8:02 p.m. -- As the main event Republican debate on Fox News kicks off, let's listen for the slightest, vaguest hint of the "how."

Everyone understands the general "what" that every candidate in the debate wants to accomplish: make America greaterer, which is significantly better than great; reclaim the promise of a bright future and end the horror of a dingy present; and say nay to naysaying.

Many already sort of understand the specific "what" every candidate running for the GOP nod wants to accomplish: cut taxes to the bone, balance the budget, increase spending on defense, secure the border, protect Medicare and Social Security, go steady with Medicare and Social Security, break up with Medicare and Social Security over a silly misunderstanding about vouchers and having to work until you're 70, get government off our backs, simplify the 26,000-page tax code, end the madness, restore America's rightful place as the world leader in all things, rebuild the nuclear family, prevent nuclear proliferation among our enemies....the list goes on and on.
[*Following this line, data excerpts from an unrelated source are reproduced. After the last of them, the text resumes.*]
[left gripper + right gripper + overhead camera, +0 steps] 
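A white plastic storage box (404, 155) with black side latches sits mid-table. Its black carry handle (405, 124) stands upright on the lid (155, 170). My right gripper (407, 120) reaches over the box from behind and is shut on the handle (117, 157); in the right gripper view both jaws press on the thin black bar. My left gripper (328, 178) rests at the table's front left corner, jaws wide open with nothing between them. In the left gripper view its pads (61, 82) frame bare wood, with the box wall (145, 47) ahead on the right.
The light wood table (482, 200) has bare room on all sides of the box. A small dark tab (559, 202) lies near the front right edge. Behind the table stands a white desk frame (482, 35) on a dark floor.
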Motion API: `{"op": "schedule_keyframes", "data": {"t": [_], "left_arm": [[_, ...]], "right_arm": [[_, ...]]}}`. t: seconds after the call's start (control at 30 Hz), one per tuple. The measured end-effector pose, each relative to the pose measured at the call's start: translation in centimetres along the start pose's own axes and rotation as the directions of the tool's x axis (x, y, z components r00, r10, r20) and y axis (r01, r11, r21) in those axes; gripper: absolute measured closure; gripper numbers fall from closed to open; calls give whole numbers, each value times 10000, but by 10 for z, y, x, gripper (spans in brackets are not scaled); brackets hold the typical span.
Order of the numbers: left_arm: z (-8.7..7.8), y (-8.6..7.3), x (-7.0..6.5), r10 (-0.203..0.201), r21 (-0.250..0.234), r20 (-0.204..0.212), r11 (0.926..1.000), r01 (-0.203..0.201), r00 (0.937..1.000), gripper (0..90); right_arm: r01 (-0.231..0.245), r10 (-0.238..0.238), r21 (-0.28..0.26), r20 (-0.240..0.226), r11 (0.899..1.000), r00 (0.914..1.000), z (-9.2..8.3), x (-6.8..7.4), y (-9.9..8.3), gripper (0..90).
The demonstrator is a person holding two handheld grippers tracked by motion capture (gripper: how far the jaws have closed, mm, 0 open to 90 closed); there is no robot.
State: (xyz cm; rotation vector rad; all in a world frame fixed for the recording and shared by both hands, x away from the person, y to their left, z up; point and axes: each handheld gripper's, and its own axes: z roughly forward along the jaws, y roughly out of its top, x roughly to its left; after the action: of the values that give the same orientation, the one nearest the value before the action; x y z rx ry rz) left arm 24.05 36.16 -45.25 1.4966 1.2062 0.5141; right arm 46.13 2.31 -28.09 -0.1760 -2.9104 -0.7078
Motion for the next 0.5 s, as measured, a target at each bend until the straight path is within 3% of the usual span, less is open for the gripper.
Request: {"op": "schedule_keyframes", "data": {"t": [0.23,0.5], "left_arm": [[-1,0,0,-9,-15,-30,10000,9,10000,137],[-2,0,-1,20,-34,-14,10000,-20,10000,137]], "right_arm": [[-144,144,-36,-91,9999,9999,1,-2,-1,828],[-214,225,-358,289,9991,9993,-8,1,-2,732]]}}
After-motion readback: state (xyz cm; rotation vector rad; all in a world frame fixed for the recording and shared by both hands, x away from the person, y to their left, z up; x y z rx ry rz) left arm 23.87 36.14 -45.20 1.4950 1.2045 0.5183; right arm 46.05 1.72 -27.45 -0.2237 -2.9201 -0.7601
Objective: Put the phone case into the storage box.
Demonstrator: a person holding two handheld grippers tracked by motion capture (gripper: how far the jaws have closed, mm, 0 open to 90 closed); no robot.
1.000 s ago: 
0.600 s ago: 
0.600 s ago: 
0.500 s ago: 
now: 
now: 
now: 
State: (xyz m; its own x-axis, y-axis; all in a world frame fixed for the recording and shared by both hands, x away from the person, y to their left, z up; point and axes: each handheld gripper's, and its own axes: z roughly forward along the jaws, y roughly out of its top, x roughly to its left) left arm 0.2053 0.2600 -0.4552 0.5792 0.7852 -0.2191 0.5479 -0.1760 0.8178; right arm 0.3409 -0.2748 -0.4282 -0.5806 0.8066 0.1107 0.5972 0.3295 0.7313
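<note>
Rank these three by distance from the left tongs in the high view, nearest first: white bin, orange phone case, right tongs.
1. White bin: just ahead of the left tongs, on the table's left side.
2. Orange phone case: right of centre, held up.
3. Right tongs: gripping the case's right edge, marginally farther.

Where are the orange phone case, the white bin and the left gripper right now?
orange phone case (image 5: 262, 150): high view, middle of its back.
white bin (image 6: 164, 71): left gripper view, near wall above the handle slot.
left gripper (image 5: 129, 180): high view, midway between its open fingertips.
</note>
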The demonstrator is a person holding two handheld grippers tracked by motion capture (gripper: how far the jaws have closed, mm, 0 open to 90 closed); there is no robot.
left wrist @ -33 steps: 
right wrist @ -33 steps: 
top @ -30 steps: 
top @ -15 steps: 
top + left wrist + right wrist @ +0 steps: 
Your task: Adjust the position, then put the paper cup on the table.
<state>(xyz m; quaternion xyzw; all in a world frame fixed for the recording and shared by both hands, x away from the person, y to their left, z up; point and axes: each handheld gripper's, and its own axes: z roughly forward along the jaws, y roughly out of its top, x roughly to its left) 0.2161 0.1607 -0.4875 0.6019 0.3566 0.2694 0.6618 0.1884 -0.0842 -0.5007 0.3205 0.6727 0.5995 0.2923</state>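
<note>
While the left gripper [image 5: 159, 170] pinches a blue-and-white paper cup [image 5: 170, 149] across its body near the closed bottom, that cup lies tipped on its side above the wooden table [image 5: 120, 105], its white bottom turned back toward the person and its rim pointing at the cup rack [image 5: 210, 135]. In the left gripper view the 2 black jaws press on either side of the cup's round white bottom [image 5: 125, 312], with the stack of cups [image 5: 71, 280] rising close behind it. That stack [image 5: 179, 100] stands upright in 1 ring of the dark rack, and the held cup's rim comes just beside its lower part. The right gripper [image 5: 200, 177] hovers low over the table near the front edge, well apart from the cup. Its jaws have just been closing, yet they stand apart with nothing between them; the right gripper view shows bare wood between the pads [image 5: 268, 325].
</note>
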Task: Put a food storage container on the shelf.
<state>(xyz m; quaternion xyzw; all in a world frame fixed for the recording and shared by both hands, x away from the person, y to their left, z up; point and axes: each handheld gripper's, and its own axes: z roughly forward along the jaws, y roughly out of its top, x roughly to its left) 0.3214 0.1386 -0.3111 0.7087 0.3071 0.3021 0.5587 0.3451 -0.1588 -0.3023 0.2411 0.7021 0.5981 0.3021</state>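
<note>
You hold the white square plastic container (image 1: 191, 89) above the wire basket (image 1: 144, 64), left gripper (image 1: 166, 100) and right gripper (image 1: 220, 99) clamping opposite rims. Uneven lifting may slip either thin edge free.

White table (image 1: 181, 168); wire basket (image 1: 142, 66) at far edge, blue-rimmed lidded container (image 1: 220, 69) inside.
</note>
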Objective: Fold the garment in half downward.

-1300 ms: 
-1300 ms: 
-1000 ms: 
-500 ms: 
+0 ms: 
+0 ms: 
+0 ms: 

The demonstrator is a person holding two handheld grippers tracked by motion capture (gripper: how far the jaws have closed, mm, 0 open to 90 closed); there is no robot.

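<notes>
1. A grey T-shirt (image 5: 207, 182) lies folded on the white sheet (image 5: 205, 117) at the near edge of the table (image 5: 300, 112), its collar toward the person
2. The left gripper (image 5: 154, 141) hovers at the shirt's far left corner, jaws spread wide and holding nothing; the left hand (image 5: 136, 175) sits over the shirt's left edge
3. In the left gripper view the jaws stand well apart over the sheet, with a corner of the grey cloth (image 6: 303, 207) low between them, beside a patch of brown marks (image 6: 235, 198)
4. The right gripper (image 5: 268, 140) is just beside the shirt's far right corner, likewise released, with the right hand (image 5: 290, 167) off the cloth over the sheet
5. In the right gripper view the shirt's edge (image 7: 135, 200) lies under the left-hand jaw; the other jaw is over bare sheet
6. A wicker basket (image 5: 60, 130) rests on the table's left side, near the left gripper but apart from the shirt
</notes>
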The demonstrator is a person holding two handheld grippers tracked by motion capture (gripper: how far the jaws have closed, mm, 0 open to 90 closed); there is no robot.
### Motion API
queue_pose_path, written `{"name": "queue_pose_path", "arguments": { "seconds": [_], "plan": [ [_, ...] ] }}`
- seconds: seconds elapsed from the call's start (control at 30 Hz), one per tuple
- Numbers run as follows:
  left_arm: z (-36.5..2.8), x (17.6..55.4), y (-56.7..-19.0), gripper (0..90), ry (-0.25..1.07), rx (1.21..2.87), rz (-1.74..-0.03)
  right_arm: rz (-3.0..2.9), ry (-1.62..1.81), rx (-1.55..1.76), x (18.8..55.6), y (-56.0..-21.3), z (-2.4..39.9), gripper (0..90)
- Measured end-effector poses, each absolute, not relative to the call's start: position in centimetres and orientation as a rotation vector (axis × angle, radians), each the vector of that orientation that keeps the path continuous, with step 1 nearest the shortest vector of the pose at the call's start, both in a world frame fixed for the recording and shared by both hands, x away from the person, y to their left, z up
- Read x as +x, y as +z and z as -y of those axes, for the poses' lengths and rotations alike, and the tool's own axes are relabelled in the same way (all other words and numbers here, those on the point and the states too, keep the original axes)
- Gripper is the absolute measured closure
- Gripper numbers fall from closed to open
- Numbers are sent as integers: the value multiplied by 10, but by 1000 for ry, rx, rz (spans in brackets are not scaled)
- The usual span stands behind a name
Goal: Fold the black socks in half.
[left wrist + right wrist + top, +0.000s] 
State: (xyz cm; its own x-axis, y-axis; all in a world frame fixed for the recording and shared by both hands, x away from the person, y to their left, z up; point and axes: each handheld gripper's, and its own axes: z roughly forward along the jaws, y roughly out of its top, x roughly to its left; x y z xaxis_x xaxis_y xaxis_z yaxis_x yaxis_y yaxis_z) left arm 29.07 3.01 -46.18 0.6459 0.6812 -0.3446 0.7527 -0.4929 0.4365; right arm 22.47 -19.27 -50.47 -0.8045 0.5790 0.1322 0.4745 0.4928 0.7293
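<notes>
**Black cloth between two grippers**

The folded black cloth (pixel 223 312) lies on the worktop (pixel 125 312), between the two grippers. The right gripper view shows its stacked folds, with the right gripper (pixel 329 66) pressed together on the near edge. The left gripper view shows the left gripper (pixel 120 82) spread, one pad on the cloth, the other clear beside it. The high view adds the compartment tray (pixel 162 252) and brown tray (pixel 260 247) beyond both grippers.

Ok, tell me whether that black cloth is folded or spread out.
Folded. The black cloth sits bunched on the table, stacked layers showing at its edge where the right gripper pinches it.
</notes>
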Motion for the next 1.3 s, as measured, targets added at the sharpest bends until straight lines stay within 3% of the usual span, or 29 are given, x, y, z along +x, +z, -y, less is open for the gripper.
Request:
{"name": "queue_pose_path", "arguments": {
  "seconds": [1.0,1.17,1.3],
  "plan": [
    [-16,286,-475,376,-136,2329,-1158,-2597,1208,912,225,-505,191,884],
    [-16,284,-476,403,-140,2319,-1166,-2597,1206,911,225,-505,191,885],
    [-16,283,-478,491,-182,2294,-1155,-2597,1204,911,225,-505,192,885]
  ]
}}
But for most of these candidates it's mostly the same list.

So if all the candidates have the same goals for the nation, the only thing worth talking about is how:

  • How do they balance the budget while increasing defense spending and lowering taxes
  • How do they insure older Americans have health care and a steady income while reining in Medicare and Social Security spending
  •  How do they make sovereign nations do what the United States wants when it comes to their weapons, trade, treatment of citizens and attitudes toward U.S. allies
  •  How do they simplify a tax code in which so many voters and companies (seemingly) benefit from the compexities  

Everyone also should be listening for anything that really makes any of the candidates come off like campaign-trail crazed ninnies. That, not the promise of policy talk, is what's selling all the popcorn tonight.

But the point is figuring out which candidates would make the best president. Voters don't need to know what the candidates promise to do to decide. Voters need to know how the candidates plan to do what they promise.